• [Your task]
For the material below, the sole required output is the number of lines that include "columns".

Segment Start: Information supplied

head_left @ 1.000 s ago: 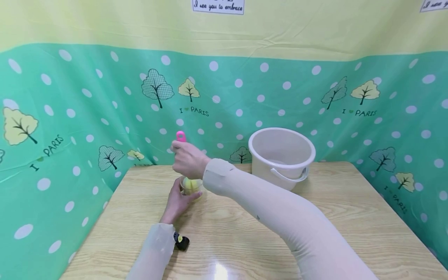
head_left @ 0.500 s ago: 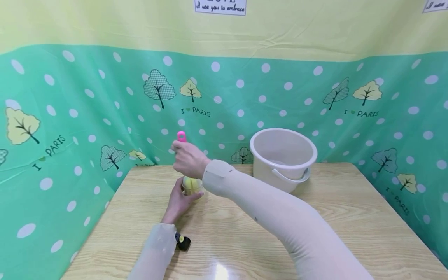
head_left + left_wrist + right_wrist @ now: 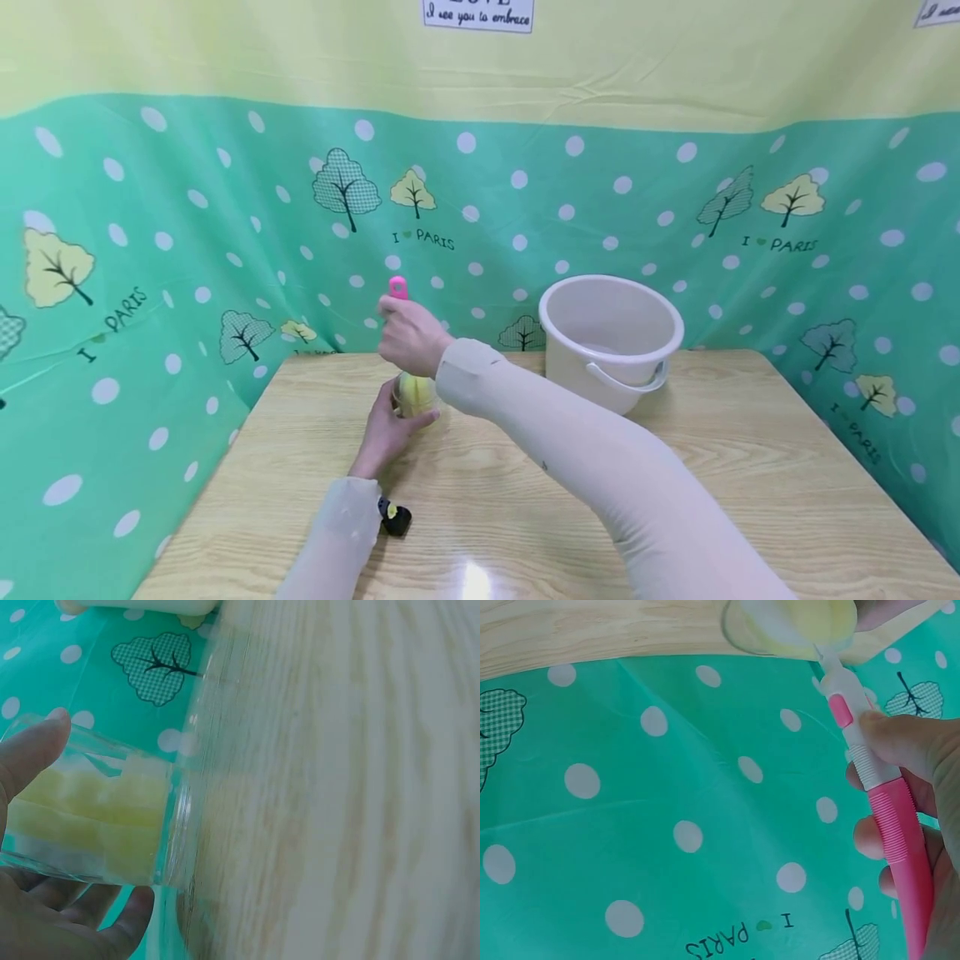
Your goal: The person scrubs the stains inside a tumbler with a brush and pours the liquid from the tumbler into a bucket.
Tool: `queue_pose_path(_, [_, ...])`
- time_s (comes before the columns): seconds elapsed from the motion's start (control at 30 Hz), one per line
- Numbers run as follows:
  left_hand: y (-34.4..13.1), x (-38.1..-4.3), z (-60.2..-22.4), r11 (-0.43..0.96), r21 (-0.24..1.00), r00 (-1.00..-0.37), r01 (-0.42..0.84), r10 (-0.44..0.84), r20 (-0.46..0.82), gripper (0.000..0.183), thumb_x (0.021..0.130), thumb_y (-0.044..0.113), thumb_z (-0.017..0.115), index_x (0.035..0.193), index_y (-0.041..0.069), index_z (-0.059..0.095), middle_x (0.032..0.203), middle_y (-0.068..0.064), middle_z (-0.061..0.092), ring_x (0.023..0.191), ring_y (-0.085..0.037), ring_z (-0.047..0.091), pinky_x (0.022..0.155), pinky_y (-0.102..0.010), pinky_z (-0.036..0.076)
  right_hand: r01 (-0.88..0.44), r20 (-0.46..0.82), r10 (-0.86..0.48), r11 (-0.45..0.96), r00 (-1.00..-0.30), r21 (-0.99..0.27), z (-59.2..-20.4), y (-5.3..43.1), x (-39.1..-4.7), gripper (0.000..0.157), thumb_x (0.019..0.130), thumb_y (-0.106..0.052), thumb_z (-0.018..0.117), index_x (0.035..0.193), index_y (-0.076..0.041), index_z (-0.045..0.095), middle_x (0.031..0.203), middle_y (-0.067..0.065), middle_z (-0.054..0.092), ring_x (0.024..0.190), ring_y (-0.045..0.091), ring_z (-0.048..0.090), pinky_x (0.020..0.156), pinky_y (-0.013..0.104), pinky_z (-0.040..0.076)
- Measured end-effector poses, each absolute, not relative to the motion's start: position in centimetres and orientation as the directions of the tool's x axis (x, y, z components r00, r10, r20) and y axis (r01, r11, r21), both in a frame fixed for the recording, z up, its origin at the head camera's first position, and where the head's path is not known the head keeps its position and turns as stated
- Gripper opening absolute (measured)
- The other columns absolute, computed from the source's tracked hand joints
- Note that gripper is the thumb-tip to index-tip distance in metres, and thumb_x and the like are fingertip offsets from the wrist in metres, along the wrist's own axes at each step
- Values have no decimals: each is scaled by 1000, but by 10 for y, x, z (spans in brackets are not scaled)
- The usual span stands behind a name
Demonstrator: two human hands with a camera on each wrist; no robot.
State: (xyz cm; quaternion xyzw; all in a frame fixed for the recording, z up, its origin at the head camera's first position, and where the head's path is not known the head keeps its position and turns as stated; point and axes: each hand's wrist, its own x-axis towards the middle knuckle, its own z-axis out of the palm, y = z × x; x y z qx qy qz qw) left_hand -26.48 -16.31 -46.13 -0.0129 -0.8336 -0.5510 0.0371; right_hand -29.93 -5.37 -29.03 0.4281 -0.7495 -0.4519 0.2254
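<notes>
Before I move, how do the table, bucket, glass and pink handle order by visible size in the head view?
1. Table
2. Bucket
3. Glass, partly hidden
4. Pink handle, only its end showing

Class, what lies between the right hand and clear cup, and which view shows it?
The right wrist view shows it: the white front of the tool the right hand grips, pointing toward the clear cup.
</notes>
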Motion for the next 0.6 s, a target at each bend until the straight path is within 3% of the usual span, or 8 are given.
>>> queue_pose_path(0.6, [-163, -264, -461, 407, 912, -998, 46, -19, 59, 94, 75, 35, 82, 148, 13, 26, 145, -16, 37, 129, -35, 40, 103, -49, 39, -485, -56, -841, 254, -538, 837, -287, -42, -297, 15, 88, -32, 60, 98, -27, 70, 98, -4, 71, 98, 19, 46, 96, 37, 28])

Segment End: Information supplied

• [Answer to this task]
2